Bu yanıtından sonra Amerika birleşik devletlerince “istenmeyen adam” diye damgalanan büyükelçi Ahmet Rüstem bey, 9 ekim’de Sait Halim paşa’ya çektiği telgrafta, “aynı gün İtalyan vapuru ile Newyork’tan yola çıkacağını, 18 ekimde Napoli’de 25 ekimde de İstanbul’da olacağını bildiriyor,” ve ekliyordu:

“25 ekim 1914 tarihine dek benden haber alamayacak olursanız , akıbetim(öldürülüp öldürülmediğim) hakkında araştırma yapınız.”

1914’te amerikan basınında ermeni soykırımcılığıyla suçlanan Türklerin böyle bir suç işlemediklerini en yüksek sesle haykırdığı için ölüm tehditleri altında Amerika’dan ayrılan Osmanlının Washington büyükelçisi Ahmet Rüstem bey, ilk adı Alfred de bilinski olan bir Polonyalıydı. Kurtuluş savaşında Mustafa kemalin yanında yer alan ve birinci mecliste milletvekili olan Ahmet Rüstem bey,ermeni soykırımı suçlamalarına karşı 1918’de Bern’de Fransızca olarak yayınladığı “la guerre mondiale et la question armenienne”(cihan harbi ve Türk ermeni meselesi) adlı kitabının önsözünde şöyle diyordu:

“ermeni meselesinde dünya kamuoyuna karşı Türkiye’yi savunmayı amaçlayan bu kitabı yazarken , her şeyden önce doğduğum, pek çok iyiliğini ve nimetlerini gördüğüm bu ülkeye bağlılık duygularını sürdürmeyi düşündüm…

bu ülkenin ve Türk halkının onurunu korumak için iki kez düelloda bile dövüştüm ve Türk-yunan savaşına gönüllü olarak katıldım. Bu kitabı yazarken beni harekete geçiren itici gücün , yalnız ve yalnız ülkeme olan sevgim ve saygım olduğunu söylemek istiyorum.

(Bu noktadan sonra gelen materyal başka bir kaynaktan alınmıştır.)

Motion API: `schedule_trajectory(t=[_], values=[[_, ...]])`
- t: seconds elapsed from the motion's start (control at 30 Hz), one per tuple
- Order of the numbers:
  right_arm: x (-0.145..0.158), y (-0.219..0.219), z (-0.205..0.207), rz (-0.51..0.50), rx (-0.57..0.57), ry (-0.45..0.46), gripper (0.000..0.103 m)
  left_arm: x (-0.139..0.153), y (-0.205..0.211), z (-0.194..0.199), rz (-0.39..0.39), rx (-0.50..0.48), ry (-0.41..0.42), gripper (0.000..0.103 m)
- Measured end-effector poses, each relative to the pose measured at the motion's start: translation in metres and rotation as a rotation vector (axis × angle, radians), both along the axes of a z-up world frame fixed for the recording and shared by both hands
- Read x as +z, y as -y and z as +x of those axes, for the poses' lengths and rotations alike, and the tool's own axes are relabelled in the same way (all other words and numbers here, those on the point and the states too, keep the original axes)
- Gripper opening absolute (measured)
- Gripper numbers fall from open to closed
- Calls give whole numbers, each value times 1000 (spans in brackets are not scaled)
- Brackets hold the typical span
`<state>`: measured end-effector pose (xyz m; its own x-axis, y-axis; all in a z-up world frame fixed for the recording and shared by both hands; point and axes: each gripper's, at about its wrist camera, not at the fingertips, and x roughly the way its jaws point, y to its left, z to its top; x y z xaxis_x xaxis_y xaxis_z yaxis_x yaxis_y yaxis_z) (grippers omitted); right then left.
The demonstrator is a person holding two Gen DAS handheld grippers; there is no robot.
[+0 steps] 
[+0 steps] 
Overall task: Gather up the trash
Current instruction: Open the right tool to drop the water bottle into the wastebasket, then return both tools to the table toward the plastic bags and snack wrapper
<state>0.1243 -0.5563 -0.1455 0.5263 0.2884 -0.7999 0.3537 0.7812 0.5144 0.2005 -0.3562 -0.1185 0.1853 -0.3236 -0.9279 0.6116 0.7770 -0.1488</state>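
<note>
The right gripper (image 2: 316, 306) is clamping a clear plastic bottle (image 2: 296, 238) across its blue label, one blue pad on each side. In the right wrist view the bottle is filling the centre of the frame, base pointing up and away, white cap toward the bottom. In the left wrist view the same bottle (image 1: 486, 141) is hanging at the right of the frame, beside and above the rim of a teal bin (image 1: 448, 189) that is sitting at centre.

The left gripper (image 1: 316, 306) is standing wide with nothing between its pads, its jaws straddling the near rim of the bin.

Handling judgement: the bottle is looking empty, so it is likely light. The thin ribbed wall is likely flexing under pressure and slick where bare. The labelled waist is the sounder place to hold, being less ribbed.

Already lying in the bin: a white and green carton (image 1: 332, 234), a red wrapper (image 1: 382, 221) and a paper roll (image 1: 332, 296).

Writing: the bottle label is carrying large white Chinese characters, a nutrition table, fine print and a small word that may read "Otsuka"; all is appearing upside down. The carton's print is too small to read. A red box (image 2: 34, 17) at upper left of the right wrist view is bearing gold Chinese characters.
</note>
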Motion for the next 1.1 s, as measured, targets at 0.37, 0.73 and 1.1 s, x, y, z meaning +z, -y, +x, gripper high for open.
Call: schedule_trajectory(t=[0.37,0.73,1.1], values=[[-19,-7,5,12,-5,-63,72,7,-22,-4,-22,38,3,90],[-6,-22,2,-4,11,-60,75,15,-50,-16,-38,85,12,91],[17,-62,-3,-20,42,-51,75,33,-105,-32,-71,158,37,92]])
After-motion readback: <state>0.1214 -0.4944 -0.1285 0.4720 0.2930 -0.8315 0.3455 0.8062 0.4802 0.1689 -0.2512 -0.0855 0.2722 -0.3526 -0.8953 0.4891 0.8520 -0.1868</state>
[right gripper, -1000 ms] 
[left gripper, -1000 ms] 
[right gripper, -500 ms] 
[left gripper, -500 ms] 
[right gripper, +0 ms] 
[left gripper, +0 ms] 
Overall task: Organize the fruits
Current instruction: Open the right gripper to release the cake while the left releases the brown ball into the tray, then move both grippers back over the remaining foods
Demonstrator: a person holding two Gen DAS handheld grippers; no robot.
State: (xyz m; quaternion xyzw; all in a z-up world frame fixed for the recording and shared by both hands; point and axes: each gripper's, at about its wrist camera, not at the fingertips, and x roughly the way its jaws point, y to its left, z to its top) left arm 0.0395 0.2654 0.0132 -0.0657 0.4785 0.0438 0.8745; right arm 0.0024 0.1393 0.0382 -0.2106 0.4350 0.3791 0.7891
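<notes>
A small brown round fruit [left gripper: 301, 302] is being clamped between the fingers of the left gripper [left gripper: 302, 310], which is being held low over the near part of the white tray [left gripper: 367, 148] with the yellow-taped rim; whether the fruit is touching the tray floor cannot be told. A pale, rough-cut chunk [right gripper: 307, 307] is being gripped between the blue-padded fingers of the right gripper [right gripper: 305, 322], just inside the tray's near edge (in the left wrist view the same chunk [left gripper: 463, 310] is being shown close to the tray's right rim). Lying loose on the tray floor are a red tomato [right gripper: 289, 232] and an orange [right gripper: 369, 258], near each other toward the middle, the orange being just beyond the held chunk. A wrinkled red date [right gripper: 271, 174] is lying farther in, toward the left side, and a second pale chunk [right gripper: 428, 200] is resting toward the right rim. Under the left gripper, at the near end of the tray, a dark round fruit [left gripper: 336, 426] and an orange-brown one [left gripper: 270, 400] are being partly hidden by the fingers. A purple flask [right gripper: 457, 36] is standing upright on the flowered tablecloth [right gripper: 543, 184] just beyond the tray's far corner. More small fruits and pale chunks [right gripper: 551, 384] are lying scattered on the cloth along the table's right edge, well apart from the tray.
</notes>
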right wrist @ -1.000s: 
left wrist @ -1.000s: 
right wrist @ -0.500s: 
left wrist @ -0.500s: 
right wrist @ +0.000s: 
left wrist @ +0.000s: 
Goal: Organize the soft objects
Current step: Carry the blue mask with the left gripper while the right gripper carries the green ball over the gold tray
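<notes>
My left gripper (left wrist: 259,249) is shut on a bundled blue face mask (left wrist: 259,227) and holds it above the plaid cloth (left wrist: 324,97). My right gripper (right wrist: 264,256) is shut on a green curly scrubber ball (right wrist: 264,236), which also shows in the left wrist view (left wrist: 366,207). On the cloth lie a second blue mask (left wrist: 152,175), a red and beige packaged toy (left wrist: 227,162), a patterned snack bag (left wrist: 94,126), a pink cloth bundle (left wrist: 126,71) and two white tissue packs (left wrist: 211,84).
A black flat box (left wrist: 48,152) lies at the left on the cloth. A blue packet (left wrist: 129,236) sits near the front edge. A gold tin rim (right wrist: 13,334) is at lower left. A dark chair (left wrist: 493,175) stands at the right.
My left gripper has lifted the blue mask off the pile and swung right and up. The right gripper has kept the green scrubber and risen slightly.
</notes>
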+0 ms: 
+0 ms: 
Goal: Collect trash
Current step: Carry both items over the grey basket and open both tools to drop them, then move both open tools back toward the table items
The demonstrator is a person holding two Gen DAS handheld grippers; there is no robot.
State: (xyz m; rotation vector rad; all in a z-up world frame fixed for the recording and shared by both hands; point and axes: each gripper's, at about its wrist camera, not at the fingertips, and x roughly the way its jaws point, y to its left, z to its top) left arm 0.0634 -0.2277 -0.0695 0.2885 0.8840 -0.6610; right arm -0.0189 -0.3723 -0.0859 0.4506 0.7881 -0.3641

Bugün “canım batılılar öyle söylüyorsa öyledir, demek ki ermeni soykırımı yapmışız kabul edelim, ne var bunda özür dileyelim olsun bitsin” diyen birtakım Türk kökenli mankurtların sayısının hızla çoğaldığını gördükçe, Türkleri aşağılayanları düelloya davet edecek denli gözü pek bir Türk sever olan Polonya kökenli Ahmet Rüstem bey’in gömütünde doğrulup “bre namussuzlar! Siz ne biçim Türksünüz !” diye haykırdığını düşlüyorum.